1942. Реквием по заградотряду | Страница: 71

  • Georgia
  • Verdana
  • Tahoma
  • Symbol
  • Arial
16
px

Вот он стоит, смотрит на расстрельную команду. Не он смотрит, поправил себя Севка, а я смотрю. Я сам смотрю на себя и смотрю на карабин в руках у Грыши. И на ствол этого карабина только что села бабочка. Или уже улетела, ее отсюда не разглядеть. А Севка не помнил… ведь не помнил, не мог вспомнить, бабочка была до падения бомбардировщиков или после… Наверное, до…

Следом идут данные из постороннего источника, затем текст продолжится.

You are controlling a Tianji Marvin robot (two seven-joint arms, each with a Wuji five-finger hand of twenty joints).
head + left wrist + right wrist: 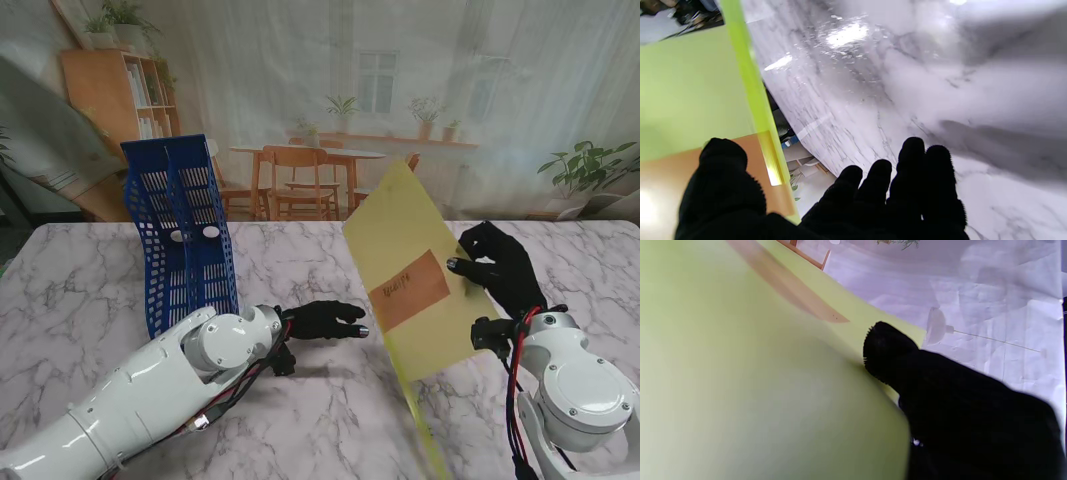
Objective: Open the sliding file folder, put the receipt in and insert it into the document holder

Севка оттянул затвор СВТ, несколько раз вдохнул-выдохнул, успокаиваясь. Ствол танцевал, не желая замереть на мишенях.

Урядник бросил окурок, Севка, естественно, не видел самого окурка, видел только движение руки дяди Яши.

Сейчас…

Но он успеет выстрелить раньше. Ведь может успеть… Севка затаил дыхание, заставил мушку замереть и нажал на спуск.

Щелчок – выстрел не прозвучал.

Севка завыл от обиды, дернул затвор, понимая, что вот теперь может не успеть, что чертова эсвэтэшка не вовремя решила продемонстрировать свой норов. Что там? Пыль? Просто бракованный патрон?

Севка еще раз нажал на спуск и снова услышал вместо выстрела щелчок.

Костя, тот Костя, что стоял над оврагом, вдруг метнулся к Севке, толкнул его. Разом выстрелили два карабина. Севка, тот Севка, что лежал на холме, зажмурился и снова все прозевал.

Над головой у него прогремели три выстрела, быстро, словно из автомата, один за другим. Гильза упала Севке на руку, обожгла, но Севка не вскрикнул, смотрел потрясенно на то, как медленно падает возле оврага дядя Яша, как рухнул, словно подкошенный, Фома и как Грыша – бедняга Грыша – оседает на землю, схватившись обеими руками за живот. А ведь я хотел его убить сразу, подумал Севка. Хотел всадить бедняге пулю в голову, чтобы ни он не мучился, ни я… Может, поэтому патроны и не стреляли? Или Дед специально снарядил «СВТ» Севки вареными патронами, прекрасно понимая, что этот рохля и размазня обязательно попытается устроить нечто подобное, организовать опасную глупость. И подстраховался Евграф Павлович, сволочь престарелая… умница седобородая… Как же с ними тяжело, что с Дедом, что с Орловым…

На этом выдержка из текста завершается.